Note how many lines in the material have "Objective", and give only that figure.
☆ ☆ ☆ ☆
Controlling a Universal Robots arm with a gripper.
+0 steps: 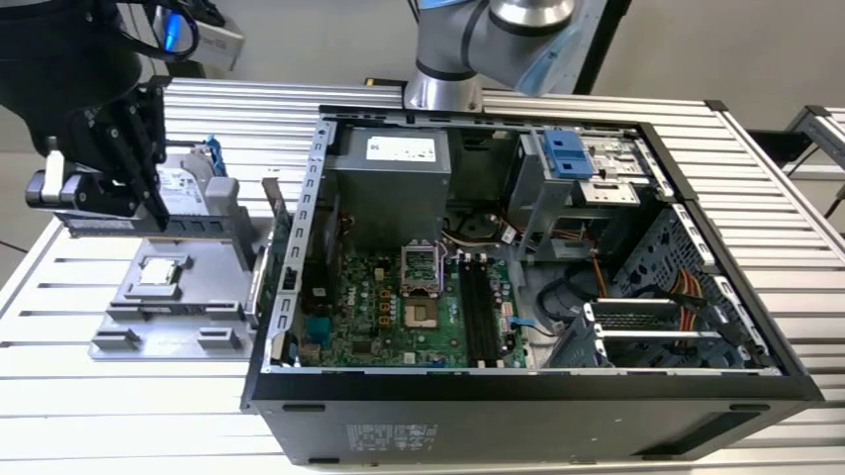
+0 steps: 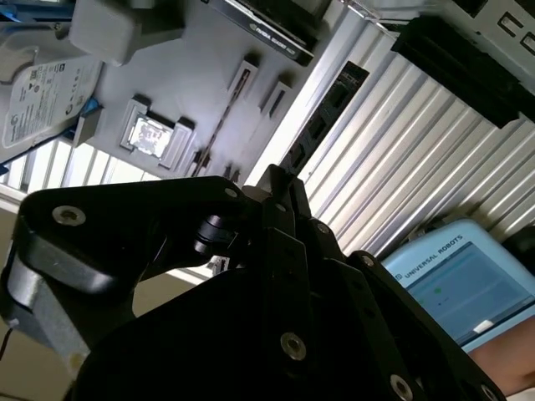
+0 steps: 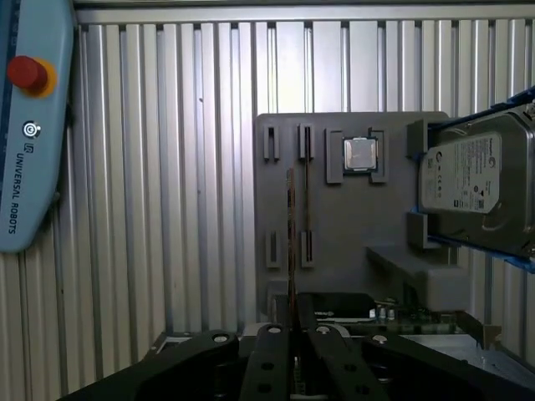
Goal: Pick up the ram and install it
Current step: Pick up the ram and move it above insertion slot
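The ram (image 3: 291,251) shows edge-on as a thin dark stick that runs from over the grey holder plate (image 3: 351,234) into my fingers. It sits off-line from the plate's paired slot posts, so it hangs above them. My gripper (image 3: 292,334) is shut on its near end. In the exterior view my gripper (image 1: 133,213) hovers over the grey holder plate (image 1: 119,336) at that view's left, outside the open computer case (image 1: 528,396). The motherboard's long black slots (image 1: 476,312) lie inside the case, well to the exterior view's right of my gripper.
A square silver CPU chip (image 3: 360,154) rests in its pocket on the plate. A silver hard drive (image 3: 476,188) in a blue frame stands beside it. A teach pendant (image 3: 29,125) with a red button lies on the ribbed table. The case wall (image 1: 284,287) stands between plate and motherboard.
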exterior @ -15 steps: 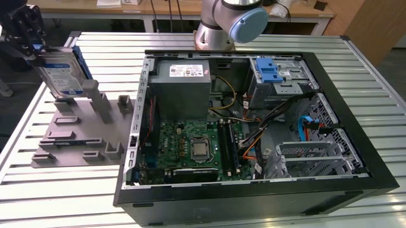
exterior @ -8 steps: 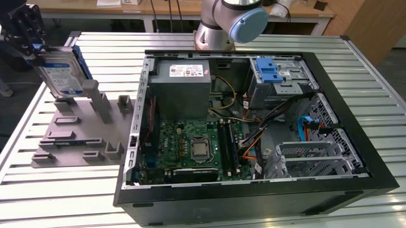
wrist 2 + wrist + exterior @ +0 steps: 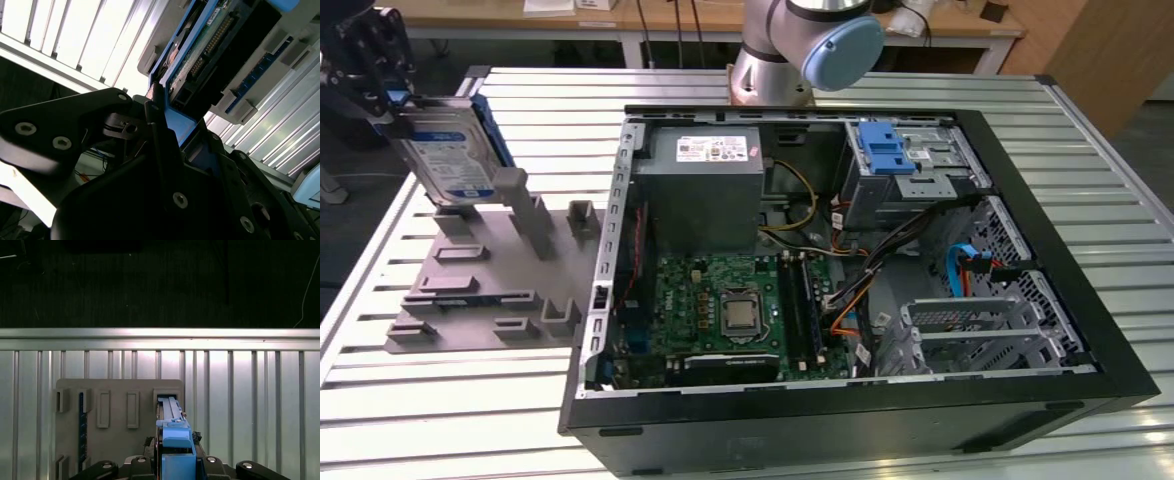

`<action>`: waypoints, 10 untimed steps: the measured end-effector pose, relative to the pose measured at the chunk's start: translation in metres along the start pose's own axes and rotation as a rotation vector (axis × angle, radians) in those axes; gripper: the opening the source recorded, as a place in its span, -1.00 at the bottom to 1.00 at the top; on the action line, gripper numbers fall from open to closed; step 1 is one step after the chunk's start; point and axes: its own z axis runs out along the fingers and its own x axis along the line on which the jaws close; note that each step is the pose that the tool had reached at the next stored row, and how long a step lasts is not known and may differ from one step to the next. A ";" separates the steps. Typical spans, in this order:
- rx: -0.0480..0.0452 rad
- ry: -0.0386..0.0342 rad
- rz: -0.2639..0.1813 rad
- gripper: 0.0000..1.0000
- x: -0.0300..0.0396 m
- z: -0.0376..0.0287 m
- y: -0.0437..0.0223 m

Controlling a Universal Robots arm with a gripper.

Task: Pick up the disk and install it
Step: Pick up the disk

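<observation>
Claw (image 3: 396,98) pinching one disk (image 3: 447,155) upright at one grey rack (image 3: 467,290), beside one open computer case (image 3: 854,430).

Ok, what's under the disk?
The grey slotted holder, its open slot directly below in the first wrist view. The disk, held by the gripper, hides part of that slot.

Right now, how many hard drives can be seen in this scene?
1: the disk stands upright in the gripper at the grey holder, on the exterior view's left. The drive cage may hide others.
</observation>
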 end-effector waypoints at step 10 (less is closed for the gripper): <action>0.0000 0.0000 0.000 -0.27 0.0000 -0.0018 0.0000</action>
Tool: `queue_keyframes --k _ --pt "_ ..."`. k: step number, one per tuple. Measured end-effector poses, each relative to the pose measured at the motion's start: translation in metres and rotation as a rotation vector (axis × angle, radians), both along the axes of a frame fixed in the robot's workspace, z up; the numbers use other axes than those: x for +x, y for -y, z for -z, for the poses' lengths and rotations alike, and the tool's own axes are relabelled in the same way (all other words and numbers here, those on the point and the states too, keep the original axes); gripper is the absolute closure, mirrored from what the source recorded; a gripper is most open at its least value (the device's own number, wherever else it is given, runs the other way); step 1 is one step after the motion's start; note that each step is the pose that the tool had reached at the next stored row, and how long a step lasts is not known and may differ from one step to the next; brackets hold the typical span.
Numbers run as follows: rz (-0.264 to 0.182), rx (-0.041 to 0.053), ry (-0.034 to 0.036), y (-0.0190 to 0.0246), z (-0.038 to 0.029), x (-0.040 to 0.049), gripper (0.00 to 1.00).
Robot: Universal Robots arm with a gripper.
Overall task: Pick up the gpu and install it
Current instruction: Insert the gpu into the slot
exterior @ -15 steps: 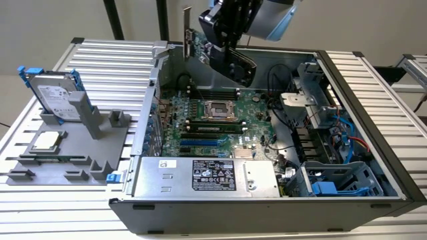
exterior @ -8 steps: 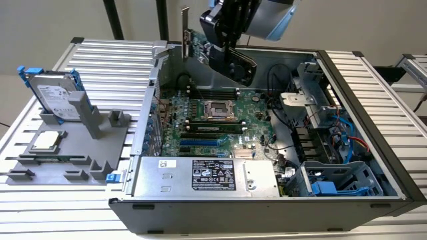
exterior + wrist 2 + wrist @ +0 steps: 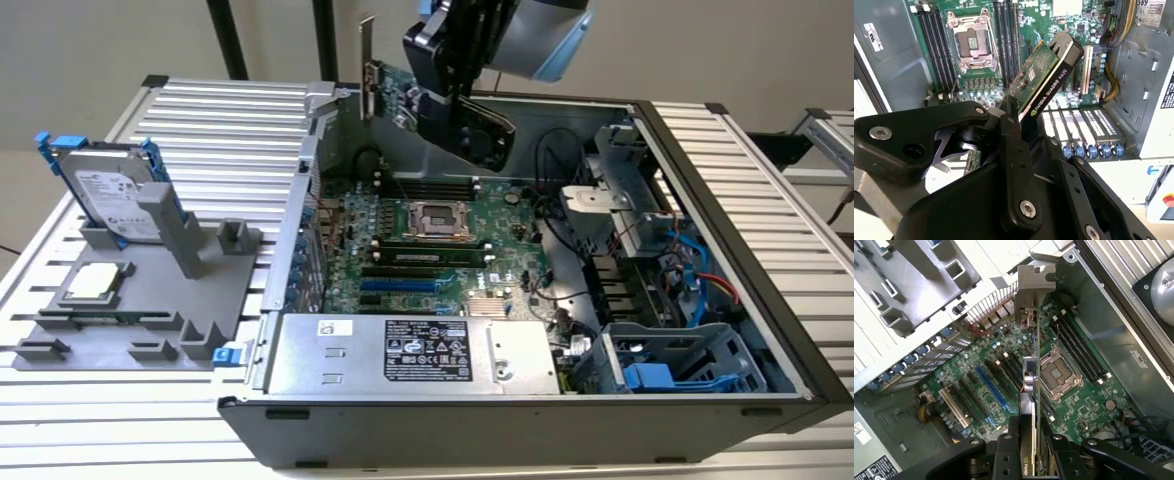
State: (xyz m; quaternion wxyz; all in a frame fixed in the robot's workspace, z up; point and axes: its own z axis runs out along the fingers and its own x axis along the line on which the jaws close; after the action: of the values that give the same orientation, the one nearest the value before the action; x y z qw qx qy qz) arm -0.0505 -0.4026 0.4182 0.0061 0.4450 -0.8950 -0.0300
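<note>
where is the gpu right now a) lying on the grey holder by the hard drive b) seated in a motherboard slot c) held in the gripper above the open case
c: the gripper is shut on the gpu, which hangs above the motherboard, in no slot.

The wrist (image 3: 541, 35) sits directly above the black end effector (image 3: 451, 95), which points downward. Its fingers (image 3: 1012, 142) are closed from both sides on one end of the gpu (image 3: 1036, 70), which is held on edge and juts out beyond the fingertips.
</note>
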Motion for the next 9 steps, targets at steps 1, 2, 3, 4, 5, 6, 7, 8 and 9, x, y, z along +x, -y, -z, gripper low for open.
queue_keyframes --k 1,2,3,4,5,6,7,8,9 --pt "-0.006 0.0 0.0 0.0 0.0 0.0 1.0" --pt "-0.012 0.0 0.0 0.0 0.0 0.0 1.0" --pt "-0.019 0.0 0.0 0.0 0.0 0.0 1.0" --pt "-0.025 0.0 0.0 0.0 0.0 0.0 1.0" --pt "-0.031 0.0 0.0 0.0 0.0 0.0 1.0" --pt "-0.037 0.0 0.0 0.0 0.0 0.0 1.0" --pt "-0.043 0.0 0.0 0.0 0.0 0.0 1.0" --pt "-0.049 0.0 0.0 0.0 0.0 0.0 1.0" --pt "-0.055 0.0 0.0 0.0 0.0 0.0 1.0"
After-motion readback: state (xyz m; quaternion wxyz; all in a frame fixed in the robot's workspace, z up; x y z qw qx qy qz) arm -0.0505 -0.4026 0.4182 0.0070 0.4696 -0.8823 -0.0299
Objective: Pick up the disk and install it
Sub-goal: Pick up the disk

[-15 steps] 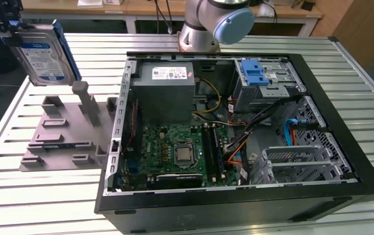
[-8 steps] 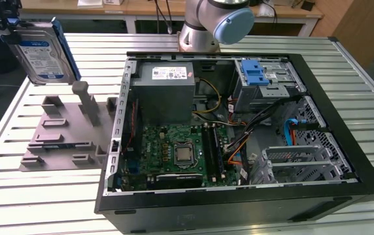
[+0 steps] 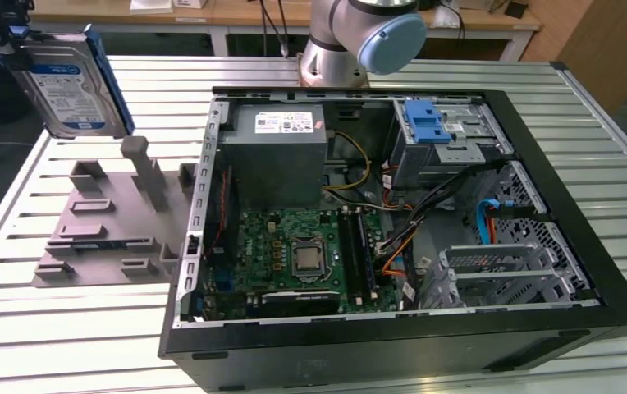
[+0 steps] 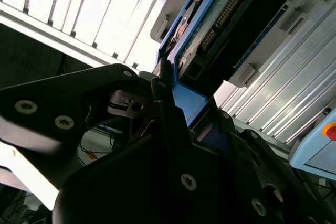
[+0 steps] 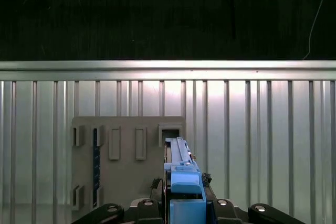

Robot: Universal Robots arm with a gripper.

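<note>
The disk (image 3: 70, 82), a silver hard drive with a white-and-blue label in a blue carrier, hangs upright in the air at the exterior view's far left, above the grey fixture (image 3: 116, 222). My gripper (image 3: 12, 43) is shut on its top edge. In the first wrist view the disk (image 5: 181, 174) shows edge-on between the black fingers (image 5: 148, 203), over the grey fixture (image 5: 126, 171). The second wrist view shows the disk's circuit-board side (image 4: 220, 9), with the blue carrier clamped in my gripper (image 4: 176, 103).
The open computer case (image 3: 576, 205) lies on the slatted metal table (image 3: 73, 345), to the exterior view's right of the fixture. Inside are a grey power supply (image 3: 281, 156), the motherboard (image 3: 297, 254) and a drive bay with a blue clip (image 3: 428, 123). The arm's base (image 3: 346, 41) stands behind the case.
</note>
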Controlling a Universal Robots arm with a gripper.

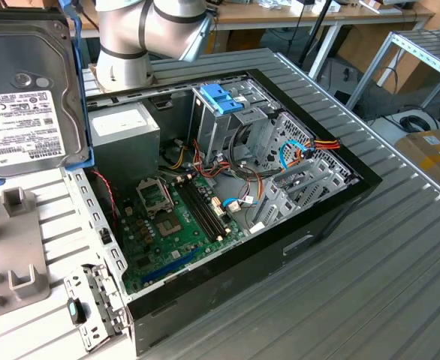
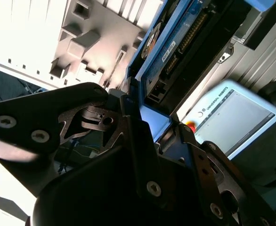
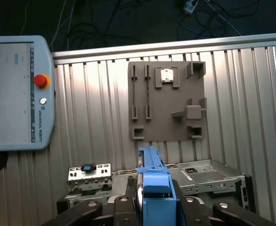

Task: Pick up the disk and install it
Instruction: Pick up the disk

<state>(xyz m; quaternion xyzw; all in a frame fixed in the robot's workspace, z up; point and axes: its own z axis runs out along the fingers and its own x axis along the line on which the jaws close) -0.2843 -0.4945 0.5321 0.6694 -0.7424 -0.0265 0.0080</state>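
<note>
Currently my gripper (image 3: 156, 203) is pressed together on the blue frame (image 3: 153, 181) of the disk (image 1: 25, 90), pinching it by one narrow end so the flat labelled face and the connector edge (image 2: 187, 40) stay free. Judging by that hold, the disk hangs on edge, clear of everything. In the exterior view it sits at ten o'clock, lifted well above the grey holder plate (image 1: 10, 255) at eight o'clock, touching nothing but my fingers (image 2: 128, 125). The open computer case (image 1: 340, 187) lies on its side at centre, so its inside faces up. Within it the drive cage (image 1: 235, 127) with its blue handle (image 1: 220, 97) is at twelve o'clock, the power box (image 1: 122, 131) at ten and the circuit board (image 1: 175, 225) at seven. Task stands at the carry stage, I judge: disk picked, not yet in the cage. Surface is a ribbed metal table (image 1: 400, 285), bare at four o'clock. A control tablet (image 3: 15, 94) rests on it. Beyond are workbench legs, loose cables and a cardboard box (image 1: 430, 154) at three o'clock.
</note>
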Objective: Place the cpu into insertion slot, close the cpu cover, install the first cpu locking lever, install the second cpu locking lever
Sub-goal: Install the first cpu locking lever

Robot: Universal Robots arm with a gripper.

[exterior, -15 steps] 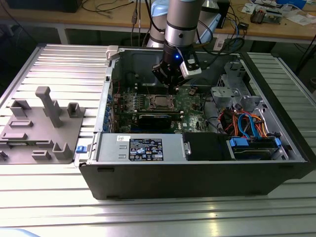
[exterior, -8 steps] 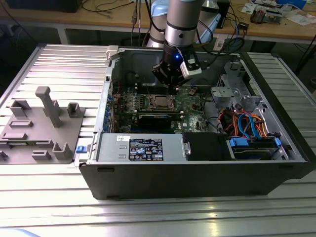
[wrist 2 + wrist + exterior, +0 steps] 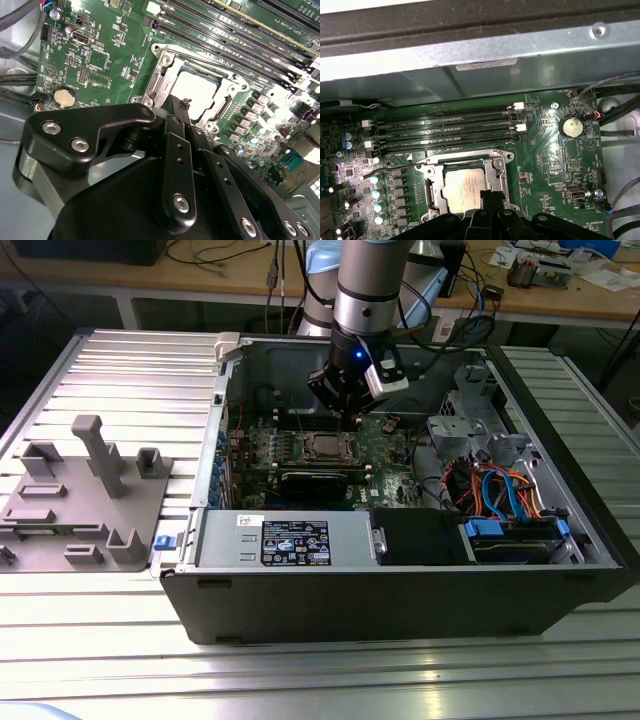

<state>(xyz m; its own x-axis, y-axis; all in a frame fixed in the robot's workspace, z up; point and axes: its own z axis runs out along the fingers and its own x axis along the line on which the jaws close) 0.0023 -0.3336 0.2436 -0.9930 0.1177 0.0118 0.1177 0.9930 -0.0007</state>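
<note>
The cpu [image 3: 461, 186], a dull silver square, lies flat in the insertion slot on the green board, and its top hides the slot's contacts. The cpu cover [image 3: 436, 161], a silvery frame, lies down around the chip; both wrist views show it. In the second wrist view the cpu [image 3: 199, 89] shows through the cover's [image 3: 161, 75] window. My gripper [image 3: 182, 107] is shut, its black fingertips [image 3: 488, 196] together at the socket's edge beside the chip. A thin wire locking lever [image 3: 385, 170] sticks out from the socket over the board. In the exterior view my gripper [image 3: 346, 410] hangs just above the cpu [image 3: 328, 447].
The open computer case [image 3: 400, 590] lies on a ribbed metal table. Memory slots [image 3: 445, 131] run beside the socket. A coin battery [image 3: 571, 126], cables [image 3: 490, 490], a drive bay and the power supply [image 3: 285, 540] crowd the case. A grey fixture [image 3: 85, 490] stands at the exterior view's left.
</note>
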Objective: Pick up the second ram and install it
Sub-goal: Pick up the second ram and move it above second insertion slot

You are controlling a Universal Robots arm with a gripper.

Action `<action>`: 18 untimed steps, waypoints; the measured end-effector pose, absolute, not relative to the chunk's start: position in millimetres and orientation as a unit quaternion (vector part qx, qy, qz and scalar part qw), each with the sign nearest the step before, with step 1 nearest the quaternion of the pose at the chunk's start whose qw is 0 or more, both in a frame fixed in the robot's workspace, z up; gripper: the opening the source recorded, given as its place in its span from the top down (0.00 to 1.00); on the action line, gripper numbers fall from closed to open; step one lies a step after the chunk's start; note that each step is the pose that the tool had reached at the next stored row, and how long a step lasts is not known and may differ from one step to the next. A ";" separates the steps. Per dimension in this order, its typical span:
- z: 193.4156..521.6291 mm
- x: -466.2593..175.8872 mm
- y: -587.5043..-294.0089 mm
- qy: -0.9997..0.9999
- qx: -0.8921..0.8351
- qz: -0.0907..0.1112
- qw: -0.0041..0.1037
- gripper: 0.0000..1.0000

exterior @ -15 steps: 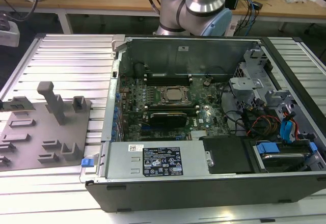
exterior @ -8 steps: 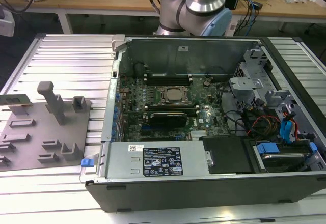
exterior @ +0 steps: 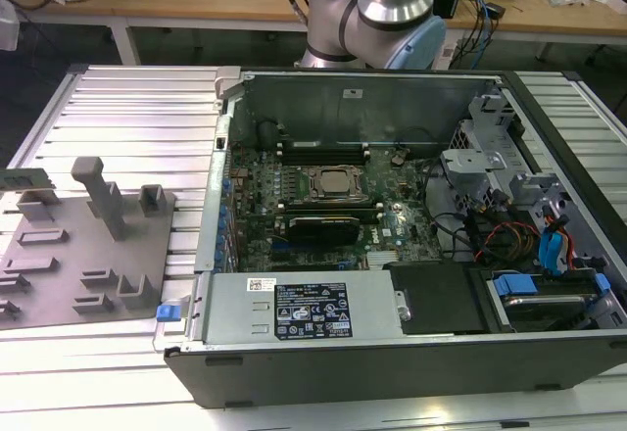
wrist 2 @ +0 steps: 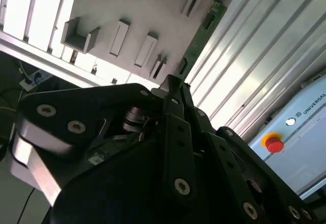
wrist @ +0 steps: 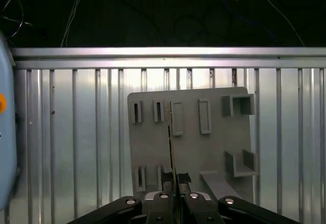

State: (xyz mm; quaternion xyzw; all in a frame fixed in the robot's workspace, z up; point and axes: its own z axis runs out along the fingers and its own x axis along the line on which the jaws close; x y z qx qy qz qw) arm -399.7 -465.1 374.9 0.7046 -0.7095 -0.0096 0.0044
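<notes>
The hand (wrist: 174,179), closed tight on the ram (wrist 2: 202,36), hangs over a grey slotted plate (wrist: 147,147) on the ribbed tabletop (wrist: 61,132).

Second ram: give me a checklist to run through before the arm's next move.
1. The claw holds the second ram: ok, the green stick sits in its grip in both wrist views.
2. Ram off the gray fixture plate: ok, the plate lies well below it.
3. Computer case open: ok, motherboard exposed in the exterior view.
4. Memory slots by the CPU socket free: cannot tell.
5. Ram square in the grip: cannot tell.
</notes>
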 end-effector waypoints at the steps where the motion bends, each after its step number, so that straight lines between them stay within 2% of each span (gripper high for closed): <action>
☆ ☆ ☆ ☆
■ **OUTPUT OF THE EXERCISE**
3